*PROBLEM DESCRIPTION:* Working through the lines below, return each one that holds "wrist".

*RECORDS SUPPLIED:*

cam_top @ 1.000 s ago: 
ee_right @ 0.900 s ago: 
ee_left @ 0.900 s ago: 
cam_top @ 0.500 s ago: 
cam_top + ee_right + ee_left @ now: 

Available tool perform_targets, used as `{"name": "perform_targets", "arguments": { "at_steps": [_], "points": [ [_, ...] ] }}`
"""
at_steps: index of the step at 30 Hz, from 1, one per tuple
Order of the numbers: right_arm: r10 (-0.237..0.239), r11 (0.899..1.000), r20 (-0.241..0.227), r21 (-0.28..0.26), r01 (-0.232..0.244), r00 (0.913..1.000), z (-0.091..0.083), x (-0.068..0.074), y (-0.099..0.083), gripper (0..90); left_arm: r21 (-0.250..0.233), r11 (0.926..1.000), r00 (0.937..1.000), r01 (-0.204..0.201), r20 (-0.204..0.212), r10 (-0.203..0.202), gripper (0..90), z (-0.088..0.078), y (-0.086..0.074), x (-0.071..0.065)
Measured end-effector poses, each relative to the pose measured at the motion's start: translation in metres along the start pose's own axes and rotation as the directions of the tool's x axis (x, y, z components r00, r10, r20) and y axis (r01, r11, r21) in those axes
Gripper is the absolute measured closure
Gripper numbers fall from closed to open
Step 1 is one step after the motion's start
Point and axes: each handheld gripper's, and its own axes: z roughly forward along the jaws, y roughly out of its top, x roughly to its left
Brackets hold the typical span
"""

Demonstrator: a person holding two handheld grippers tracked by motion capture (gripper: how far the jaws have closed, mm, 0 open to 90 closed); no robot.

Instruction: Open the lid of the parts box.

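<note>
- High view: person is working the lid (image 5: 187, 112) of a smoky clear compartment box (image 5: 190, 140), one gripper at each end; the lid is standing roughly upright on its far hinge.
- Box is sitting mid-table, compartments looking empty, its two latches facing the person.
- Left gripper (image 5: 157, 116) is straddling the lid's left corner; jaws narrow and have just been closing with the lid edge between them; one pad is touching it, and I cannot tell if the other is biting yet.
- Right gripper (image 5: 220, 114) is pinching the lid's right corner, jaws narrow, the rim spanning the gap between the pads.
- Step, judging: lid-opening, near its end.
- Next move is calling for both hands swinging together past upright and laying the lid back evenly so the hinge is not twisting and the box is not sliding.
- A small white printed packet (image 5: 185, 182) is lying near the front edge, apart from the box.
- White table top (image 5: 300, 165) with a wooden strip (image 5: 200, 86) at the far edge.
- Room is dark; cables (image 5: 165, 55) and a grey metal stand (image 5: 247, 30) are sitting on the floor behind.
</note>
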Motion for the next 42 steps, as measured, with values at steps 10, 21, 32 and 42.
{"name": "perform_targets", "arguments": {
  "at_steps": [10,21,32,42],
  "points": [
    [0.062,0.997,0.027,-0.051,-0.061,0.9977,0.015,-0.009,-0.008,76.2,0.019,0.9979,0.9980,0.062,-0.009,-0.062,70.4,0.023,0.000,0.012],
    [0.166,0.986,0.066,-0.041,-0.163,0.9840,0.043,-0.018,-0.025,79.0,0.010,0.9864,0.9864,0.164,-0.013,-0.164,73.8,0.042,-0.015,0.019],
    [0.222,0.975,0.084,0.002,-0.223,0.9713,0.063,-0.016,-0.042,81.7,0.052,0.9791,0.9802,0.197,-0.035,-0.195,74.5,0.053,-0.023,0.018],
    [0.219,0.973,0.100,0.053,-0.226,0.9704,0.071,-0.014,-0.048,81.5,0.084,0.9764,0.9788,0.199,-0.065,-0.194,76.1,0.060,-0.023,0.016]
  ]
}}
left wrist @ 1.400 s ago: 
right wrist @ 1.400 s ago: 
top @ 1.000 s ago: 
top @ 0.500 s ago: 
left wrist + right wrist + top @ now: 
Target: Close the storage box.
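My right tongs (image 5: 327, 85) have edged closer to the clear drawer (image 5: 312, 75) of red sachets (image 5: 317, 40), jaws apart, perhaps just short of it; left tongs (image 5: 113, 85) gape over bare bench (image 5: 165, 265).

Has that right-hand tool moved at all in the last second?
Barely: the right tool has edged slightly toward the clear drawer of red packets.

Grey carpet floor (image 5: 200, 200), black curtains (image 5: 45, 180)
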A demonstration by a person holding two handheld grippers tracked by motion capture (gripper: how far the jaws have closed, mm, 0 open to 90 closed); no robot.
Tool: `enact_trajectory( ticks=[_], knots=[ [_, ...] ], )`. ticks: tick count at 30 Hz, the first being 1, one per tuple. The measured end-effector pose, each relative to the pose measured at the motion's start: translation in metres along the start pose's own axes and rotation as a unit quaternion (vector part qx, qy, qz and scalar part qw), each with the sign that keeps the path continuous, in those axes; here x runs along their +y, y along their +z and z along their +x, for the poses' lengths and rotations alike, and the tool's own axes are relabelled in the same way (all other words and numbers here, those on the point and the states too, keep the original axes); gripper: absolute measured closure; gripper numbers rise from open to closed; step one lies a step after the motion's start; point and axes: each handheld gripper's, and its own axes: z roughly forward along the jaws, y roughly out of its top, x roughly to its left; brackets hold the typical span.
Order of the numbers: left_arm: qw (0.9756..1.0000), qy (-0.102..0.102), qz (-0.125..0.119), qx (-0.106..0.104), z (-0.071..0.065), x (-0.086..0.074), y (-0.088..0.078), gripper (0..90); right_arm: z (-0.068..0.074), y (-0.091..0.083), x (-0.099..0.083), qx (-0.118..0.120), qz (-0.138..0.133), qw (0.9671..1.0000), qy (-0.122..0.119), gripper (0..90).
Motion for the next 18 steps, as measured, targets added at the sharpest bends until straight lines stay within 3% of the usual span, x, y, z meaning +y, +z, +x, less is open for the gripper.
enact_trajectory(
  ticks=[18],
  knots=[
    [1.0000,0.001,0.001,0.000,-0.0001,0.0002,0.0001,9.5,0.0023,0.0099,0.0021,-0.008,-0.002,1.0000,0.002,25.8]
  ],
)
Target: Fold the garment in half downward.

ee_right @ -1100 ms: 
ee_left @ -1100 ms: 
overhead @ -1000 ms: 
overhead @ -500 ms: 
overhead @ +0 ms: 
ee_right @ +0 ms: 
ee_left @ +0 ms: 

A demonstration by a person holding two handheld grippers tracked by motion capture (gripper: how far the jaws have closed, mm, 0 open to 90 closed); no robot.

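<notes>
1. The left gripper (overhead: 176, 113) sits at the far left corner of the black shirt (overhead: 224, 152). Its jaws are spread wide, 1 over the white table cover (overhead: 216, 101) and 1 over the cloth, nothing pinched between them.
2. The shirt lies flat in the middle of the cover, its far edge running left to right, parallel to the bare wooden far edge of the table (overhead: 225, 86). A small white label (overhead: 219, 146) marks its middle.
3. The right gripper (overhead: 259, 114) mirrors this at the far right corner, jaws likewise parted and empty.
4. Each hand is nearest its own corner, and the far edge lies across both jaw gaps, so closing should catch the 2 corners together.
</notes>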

*EXERCISE RESPONSE:*
left wrist @ 1.400 s ago: 
right wrist @ 1.400 s ago: 
left wrist + right wrist + top @ now: 

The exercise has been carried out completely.